> [TASK DIRECTIONS]: Your answer should reproduce every line of the material in which the word "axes" occurs.

> [DATA SHOWN]:
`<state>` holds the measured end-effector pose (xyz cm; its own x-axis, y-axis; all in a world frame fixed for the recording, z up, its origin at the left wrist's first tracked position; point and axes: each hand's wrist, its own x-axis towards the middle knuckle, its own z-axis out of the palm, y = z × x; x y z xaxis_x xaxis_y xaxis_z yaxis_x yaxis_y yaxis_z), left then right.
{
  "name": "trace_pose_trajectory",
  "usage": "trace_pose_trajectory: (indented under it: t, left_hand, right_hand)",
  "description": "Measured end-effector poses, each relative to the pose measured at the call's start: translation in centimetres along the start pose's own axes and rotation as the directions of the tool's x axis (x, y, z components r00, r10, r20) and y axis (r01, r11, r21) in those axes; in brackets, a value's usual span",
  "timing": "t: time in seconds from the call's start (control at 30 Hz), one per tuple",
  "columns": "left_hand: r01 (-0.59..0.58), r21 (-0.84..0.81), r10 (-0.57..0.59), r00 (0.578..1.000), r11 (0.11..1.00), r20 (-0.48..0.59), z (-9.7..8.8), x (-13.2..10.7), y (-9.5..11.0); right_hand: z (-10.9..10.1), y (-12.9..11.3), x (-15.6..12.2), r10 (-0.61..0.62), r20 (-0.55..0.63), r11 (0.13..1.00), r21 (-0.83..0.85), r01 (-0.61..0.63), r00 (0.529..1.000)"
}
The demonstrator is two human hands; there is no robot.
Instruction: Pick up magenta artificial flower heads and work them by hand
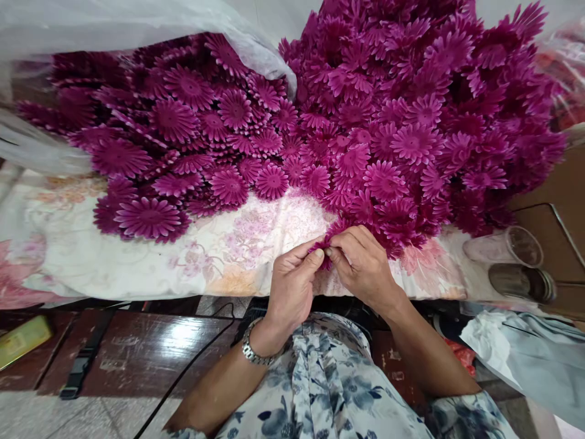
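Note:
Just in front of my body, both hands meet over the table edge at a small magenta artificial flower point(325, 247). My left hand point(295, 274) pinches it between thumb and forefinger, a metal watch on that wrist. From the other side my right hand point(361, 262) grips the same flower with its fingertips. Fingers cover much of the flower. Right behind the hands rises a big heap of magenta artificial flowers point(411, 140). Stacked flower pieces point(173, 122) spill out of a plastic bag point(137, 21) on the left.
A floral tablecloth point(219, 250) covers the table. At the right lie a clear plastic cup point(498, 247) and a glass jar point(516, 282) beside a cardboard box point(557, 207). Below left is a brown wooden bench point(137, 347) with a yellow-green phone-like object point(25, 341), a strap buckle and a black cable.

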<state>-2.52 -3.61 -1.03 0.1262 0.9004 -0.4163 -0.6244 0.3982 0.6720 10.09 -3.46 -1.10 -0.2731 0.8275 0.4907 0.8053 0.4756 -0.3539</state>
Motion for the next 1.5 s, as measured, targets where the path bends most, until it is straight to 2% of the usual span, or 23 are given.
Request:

> [RESPONSE]:
`<state>` holds the measured end-effector pose (xyz cm; its own x-axis, y-axis; all in a world frame fixed for the recording, z up, its origin at the left wrist's first tracked position; point and axes: each hand's wrist, its own x-axis towards the middle knuckle, its own z-axis out of the palm, y = z × x; x y z xaxis_x xaxis_y xaxis_z yaxis_x yaxis_y yaxis_z), left then right.
  "description": "Measured end-effector poses, each relative to the pose measured at the call's start: translation in centimetres along the start pose's own axes and rotation as the directions of the tool's x axis (x, y, z components r00, r10, r20) and y axis (r01, r11, r21) in those axes; in brackets, a value's usual span",

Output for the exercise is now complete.